- Task: Go through the data below. Pull out every line that has the word "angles".

- Given information:
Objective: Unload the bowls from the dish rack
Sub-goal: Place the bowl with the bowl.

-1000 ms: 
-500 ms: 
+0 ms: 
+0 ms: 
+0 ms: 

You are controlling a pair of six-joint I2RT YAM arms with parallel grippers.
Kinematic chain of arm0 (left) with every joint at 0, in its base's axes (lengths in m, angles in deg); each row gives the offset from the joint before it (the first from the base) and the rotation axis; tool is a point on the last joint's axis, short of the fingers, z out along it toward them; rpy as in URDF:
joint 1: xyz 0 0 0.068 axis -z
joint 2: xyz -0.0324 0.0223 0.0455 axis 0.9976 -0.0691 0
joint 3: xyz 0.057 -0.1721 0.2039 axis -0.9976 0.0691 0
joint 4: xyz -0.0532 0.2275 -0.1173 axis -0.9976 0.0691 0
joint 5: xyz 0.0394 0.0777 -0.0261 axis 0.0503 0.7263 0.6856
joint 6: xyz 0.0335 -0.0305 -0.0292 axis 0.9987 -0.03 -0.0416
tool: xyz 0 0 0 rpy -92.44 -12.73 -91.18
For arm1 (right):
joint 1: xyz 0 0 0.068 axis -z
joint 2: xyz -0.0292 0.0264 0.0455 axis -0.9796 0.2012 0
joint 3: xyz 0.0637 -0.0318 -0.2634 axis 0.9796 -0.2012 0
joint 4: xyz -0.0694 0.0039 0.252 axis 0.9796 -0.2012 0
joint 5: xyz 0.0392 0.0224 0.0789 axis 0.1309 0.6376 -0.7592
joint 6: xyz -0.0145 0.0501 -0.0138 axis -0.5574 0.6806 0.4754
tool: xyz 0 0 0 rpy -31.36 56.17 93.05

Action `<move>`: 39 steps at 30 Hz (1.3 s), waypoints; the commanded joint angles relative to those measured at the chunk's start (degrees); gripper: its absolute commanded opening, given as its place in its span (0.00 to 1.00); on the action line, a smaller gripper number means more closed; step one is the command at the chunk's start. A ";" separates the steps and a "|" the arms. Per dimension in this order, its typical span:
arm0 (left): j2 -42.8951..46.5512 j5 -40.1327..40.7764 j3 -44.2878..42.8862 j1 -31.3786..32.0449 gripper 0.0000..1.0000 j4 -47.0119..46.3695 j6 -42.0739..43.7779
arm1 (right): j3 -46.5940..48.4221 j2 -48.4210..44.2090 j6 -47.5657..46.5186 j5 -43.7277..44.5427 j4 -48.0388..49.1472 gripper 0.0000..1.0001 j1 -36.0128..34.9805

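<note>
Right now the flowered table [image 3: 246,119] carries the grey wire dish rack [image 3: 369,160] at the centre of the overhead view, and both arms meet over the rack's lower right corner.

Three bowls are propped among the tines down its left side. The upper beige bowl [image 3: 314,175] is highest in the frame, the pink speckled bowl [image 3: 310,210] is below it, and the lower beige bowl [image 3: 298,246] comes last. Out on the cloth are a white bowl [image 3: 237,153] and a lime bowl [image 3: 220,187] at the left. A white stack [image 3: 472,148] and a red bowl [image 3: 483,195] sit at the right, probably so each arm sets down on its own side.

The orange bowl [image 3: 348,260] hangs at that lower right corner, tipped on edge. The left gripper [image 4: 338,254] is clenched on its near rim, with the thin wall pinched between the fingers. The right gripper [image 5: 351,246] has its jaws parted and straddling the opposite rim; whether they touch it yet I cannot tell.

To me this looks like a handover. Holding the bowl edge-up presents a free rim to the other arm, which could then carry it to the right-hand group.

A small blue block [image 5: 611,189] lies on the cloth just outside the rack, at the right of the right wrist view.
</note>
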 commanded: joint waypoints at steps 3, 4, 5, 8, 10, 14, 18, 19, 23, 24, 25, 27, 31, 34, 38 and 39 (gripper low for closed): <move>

- Response for this exercise:
Kinematic chain of arm0 (left) with every joint at 0, in its base's axes (lengths in m, angles in deg); each row gives the offset from the joint before it (the first from the base) and the rotation axis; tool is a point on the last joint's axis, short of the fingers, z out along it toward them; rpy as in URDF:
Action `<move>`: 39 steps at 30 Hz (1.3 s), waypoints; the commanded joint angles relative to those measured at the chunk's start (degrees); gripper: its absolute commanded opening, given as its place in its span (0.00 to 1.00); on the action line, a smaller gripper number means more closed; step one is the command at the chunk's start. A ";" separates the steps and a "|" the arms. Per dimension in this order, its typical span:

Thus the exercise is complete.